Home price appreciation helps housing move forward on road to recovery

Home News Home price appreciation helps housing move forward on road to recovery

Washington – Sparked by rising home prices across much of the nation, the housing recovery is now under way. However, fiscal uncertainties and other challenges could result in a bumpy ride in the coming months, according to economists who participated in the National Association of Home Builders (NAHB) webinar on the construction and economic outlook, held on October 17.

“We’re seeing a more robust housing sector than many other parts of the economy,” said NAHB chief economist David Crowe. “One of the reasons is we have finally begun to see on a national scale that house prices are picking up again.”

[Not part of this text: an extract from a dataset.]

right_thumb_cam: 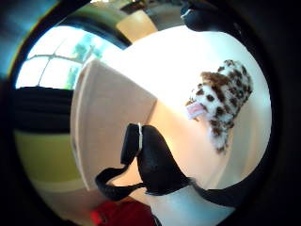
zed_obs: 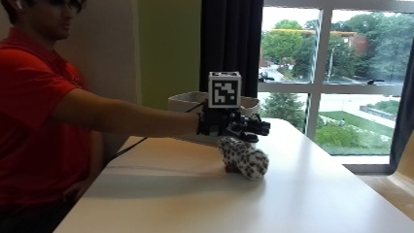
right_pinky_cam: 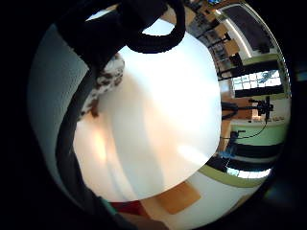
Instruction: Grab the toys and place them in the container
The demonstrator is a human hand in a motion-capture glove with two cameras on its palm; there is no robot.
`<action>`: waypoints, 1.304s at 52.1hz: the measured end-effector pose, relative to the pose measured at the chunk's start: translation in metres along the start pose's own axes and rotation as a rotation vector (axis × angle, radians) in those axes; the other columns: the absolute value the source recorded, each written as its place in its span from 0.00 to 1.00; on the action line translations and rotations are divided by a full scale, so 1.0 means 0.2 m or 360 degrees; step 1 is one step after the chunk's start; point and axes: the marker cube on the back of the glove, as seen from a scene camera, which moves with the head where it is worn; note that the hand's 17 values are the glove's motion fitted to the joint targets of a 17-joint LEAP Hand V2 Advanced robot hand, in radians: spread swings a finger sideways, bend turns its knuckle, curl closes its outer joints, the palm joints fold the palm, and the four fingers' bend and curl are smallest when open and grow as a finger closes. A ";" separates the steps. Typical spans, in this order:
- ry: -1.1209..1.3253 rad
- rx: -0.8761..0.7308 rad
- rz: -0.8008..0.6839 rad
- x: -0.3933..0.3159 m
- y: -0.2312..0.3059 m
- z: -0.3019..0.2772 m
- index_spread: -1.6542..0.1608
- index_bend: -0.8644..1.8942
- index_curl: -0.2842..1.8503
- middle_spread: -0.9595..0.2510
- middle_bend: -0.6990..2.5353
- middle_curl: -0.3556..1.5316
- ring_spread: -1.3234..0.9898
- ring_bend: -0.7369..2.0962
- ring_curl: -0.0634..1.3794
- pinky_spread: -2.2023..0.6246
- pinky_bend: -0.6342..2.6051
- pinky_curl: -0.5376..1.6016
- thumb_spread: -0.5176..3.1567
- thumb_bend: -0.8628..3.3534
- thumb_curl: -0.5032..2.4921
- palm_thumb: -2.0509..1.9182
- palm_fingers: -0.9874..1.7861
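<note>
The gloved right hand (zed_obs: 234,124) is hovering over the white table (zed_obs: 194,194), fingers extending forward and relaxed, holding nothing. The spotted plush toy (zed_obs: 244,158) is lying on the table directly beneath the fingertips, apart from them in the thumb-side palm view (right_thumb_cam: 221,101). The white container (zed_obs: 187,103) is standing just beyond the fingers.

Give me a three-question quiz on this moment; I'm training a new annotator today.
1. True or false: the spotted plush toy lies on the white table.
2. Where is the gloved right hand? A) above the toy B) inside the container C) off the table
3. Fill in: the white container stands ___ the hand, toward the window.

Key: 1 true; 2 A; 3 behind.
</note>
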 end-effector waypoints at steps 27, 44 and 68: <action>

Crowe cited a number of other factors that are carrying the housing momentum forward, including:

·    Pent-up household formations
·    Rising consumer confidence
·    Increasing builder confidence in all three legs of the industry: remodeling, multifamily and single-family construction
·    Growing rental demand
·    More than 100 metros currently on the NAHB/First American Improving Markets Index

However, Crowe offered several cautionary factors that continue to put a drag on housing activity at this time – including builders who are experiencing difficulties in obtaining production credit, qualified buyers who are unable to obtain mortgage loans, inaccurate appraisals, delinquent mortgages that are at least 90 days late or in foreclosure, and a limited inventory of developed lots in certain markets.

Other causes contributing to uncertainty in the marketplace include the looming “fiscal cliff” that will trigger mandatory budget cuts and tax increases at the beginning of next year, pending Dodd-Frank Act regulations that are making financial institutions hesitant to lend since they don’t know how the new rules will affect them, tax reform, and the future role of Fannie Mae and Freddie Mac in the nation’s housing finance system.

NAHB is forecasting a 21 percent increase in single-family starts this year to 528,000 units and a further 26 percent climb to 665,000 units in 2013. Multifamily housing starts are expected to rise 26 percent this year to 224,000 units and 6 percent in 2013 to 238,000 units.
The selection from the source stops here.